Q: What's the difference between the original Transformer and LLaMA 2?
| Component | Original Transformer | LLaMA 2 | |-----------|---------------------|---------| | Architecture | Encoder-decoder | Decoder-only | | Normalisation | Post-LayerNorm | Pre-RMSNorm | | Positional | Sinusoidal | RoPE | | Attention | MHA | GQA (70B) | | FFN activation | ReLU | SwiGLU | | FFN biases | Yes | No | | Token embedding | Separate in/out | Tied | | Max context | 512 | 4096 |
Q: What is the memory cost of an LLM in production?
For LLaMA 2 7B fp16:
Model weights: 7B × 2 bytes = 14 GB
KV cache (batch=32, seq=4K): 32 × 4096 × 0.5MB/token = 64 GB
Activations (during generation): small, O(batch × d_model)

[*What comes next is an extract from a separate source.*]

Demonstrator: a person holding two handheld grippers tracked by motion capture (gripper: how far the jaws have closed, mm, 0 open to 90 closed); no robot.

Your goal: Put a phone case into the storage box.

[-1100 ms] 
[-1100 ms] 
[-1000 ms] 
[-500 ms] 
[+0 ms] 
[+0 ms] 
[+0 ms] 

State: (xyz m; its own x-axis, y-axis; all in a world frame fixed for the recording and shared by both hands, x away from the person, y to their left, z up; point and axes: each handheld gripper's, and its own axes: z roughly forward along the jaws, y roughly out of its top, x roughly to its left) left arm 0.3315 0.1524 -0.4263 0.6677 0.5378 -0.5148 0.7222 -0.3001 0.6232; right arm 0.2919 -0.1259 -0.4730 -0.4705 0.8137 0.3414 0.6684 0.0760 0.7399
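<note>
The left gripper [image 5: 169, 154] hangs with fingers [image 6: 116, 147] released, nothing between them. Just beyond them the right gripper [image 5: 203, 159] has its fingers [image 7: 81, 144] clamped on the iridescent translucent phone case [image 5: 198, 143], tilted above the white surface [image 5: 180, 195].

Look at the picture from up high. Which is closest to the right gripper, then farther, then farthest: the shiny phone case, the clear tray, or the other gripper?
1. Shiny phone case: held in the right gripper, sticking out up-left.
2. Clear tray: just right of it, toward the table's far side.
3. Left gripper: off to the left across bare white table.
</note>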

Total for batch=32: ~78 GB → requires A100 80GB + quantisation
For a single user (batch=1):
Weights: 14 GB
KV cache: 2 GB
Fits on a single A100 40GB with INT8 quantisation (7 GB + 2 GB)Interview Answer Template
"Modern decoder-only LLMs like LLaMA 2 extend the original Transformer with: Pre-RMSNorm for training stability without warmup sensitivity; RoPE for positional encoding with relative distance properties; SwiGLU FFN for ~1-2% better downstream performance; GQA to reduce KV cache proportional to KV head count; no biases in Linear layers; tied input/output embeddings. The core innovation relative to GPT-style models is these architectural improvements that allow 7B-parameter models to be competitive with earlier 175B models through better training efficiency."